During the engineer’s testimony, Broberg acknowledged that T&M made a drafting error on the borough’s 2007 zoning map adopted by the governing body.
According to a third engineering review from T&M dated Dec. 6: “The BRSA plan and facilities are included in the R-8 zone, and that is clearly not the borough’s intent”; and “It will be necessary for the mayor and Borough Council to change that map and the ordinance in the near future.”
The engineering review also states a possible need for a revised CAFRA permit due to the inclusion of the JCP&L arc into the BRSA property.”
“Typically in a situation like this, whether it be for this use or any other use, a property with a permit that has expanded into a CAFRA zone without a permit, I would advise you there is a CAFRA issue, and that needs to be addressed by the DEP,” Broberg said.
BRSA engineer Brian Murphy, of FWH Associates, Toms River, said the BRSA approached JCP&L to acquire property in order to have the wind turbine cross over JCP&L’s property. Both companies explored executing an easement instead of taking any land, but DEP wanted no easements on the property, Murphy said.
“It became apparent that we would have to cut off a piece of property,” he said. “JCP&L agreed that they would provide an arc based off the center of the turbine around to provide the sweep of the turbine. That’s where we are at today, cutting off that arc out of the JCP&L property and adding it to the Bayshore Regional Sewerage Authority.”
Granata said a memorandum of agreement was executed between the BRSA and JCP&L. A letter was submitted from JCP&L dated Oct. 12 to the Union Beach Planning Board stating that the company “has entered into an agreement with the Bayshore Regional Sewerage Authority for a subdivision of an arc only to provide clearance for the proposed wind turbine project.”
Members of the Planning Board stated that agreement was supposed to be done prior to any construction, but the footing for the 240- foot-tall concrete pedestal for the turbine is already in the ground.
After the vote, no public comment was taken. Comments from residents will be heard when the application is resubmitted in February.

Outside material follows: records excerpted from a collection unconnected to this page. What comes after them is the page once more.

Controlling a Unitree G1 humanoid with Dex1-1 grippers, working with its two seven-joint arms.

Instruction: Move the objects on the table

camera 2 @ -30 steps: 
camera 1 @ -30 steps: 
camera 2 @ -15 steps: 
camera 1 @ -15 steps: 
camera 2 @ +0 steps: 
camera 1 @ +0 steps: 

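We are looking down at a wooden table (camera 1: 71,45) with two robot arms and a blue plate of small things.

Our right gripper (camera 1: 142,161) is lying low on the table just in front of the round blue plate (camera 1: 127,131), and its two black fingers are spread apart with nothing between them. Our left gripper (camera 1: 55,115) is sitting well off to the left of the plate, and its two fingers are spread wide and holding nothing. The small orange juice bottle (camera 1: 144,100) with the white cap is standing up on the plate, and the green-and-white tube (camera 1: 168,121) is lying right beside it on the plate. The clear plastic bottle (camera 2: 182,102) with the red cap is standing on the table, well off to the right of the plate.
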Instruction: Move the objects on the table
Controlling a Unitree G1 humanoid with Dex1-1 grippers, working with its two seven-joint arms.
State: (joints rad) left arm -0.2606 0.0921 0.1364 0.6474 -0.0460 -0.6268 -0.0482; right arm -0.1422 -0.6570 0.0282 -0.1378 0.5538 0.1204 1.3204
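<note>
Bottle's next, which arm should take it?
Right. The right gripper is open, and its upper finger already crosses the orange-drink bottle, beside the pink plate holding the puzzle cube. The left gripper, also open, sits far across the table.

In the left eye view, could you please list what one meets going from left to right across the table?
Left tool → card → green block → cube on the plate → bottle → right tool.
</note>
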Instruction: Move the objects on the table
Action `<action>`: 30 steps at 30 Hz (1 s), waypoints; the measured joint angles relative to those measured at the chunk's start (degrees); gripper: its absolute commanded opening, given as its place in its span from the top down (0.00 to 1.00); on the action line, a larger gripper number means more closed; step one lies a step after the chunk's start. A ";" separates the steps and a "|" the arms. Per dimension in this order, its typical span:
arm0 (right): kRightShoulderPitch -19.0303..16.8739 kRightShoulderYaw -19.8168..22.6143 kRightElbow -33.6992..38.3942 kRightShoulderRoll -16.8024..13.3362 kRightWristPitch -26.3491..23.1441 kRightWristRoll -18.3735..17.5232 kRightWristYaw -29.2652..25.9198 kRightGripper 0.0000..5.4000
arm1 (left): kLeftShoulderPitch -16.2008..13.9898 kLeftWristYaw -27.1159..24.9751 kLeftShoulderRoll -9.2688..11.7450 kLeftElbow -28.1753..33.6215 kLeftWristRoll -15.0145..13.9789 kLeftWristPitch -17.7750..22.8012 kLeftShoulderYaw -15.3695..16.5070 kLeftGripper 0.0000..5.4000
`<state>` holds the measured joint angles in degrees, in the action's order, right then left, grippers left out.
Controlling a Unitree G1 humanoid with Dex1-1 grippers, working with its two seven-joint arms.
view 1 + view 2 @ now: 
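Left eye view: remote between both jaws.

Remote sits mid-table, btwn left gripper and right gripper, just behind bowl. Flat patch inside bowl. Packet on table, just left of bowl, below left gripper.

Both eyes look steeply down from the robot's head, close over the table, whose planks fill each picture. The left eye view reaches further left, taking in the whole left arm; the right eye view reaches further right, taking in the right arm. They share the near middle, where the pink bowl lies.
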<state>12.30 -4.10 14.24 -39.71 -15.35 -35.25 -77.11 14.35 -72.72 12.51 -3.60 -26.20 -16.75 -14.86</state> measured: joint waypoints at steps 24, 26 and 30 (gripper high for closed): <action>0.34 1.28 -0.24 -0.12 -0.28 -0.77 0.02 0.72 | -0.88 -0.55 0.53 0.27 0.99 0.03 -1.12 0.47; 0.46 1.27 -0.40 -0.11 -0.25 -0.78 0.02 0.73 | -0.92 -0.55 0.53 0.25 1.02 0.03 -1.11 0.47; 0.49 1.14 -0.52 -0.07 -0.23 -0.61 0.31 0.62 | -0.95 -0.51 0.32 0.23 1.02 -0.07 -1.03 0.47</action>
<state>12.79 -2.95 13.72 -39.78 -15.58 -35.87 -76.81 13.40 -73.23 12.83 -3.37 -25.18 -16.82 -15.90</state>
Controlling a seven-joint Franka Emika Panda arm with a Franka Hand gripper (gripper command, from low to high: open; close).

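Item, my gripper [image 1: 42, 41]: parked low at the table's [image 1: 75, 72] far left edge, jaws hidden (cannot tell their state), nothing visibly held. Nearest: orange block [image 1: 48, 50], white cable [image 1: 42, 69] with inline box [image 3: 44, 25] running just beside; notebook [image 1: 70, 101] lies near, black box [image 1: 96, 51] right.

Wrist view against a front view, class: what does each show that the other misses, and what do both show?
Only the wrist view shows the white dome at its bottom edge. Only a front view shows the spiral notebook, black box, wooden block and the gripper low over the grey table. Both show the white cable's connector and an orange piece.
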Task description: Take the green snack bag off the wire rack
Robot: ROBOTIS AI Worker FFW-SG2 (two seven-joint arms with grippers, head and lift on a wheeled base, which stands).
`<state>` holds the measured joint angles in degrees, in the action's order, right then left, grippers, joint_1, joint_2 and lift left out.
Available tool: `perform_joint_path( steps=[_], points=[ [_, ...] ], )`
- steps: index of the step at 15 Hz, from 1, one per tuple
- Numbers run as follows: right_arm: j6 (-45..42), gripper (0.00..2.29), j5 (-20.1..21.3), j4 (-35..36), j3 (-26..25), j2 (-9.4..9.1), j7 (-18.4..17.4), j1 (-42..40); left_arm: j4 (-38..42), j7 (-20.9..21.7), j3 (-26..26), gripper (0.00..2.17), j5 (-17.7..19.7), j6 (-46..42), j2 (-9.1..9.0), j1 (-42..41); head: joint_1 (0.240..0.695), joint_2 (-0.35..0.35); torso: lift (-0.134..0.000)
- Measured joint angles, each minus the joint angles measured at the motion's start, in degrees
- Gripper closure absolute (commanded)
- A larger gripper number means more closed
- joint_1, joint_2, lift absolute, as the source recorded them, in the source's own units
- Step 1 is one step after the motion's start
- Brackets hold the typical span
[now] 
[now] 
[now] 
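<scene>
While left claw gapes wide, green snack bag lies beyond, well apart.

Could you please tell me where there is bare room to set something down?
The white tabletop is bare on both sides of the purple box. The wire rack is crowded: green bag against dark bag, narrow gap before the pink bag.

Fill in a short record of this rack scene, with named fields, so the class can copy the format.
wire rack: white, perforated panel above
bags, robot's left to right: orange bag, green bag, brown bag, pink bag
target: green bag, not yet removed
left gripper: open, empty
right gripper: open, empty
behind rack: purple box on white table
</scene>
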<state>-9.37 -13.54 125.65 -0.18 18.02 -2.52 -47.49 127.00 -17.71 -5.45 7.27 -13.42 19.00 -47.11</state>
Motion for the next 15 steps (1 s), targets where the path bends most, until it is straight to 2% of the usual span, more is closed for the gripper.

Following the meeting, a group of residents opposed to the turbine said they are waiting for action on bill S-2374, sponsored by Sen. Sean T. Kean (D-11th District) and Sen. Andrew R. Ciesla (D-10th District) that prohibits citing of industrial wind turbines within 2,000 feet of any residence or residentially zoned property.
To date, the state Legislature’s Environment and Energy Committee has not posted the bill for a vote.
In an interview after the meeting, BRSA Executive Director Robert Fischer said the authority expects the zoning issue to be resolved in one to two months before construction can be completed.
“It [the plan] is going to remain the same, but what I understand here is that the Borough Council will be hearing a change to the ordinance that was incorrectly drafted to show us in an R-8 residential zone,” Fischer said.
“We are obviously a large industrial site. We are not in an R-8 zone. A mistake was made by the engineer that put us in an R-8 zone on a map only, but not in the ordinance. The board ruled here tonight otherwise. Be that as it may, the move here now is to change the map to correctly reflect that we are not in a residential zone, we are in an industrial zone. If that happens, we don’t have need for a variance. It is the change of the lot line with no variance requests at all.”
The BRSA serves the communities of Hazlet, Union Beach, Matawan, Aberdeen, Keyport, Keansburg, Holmdel and Marlboro.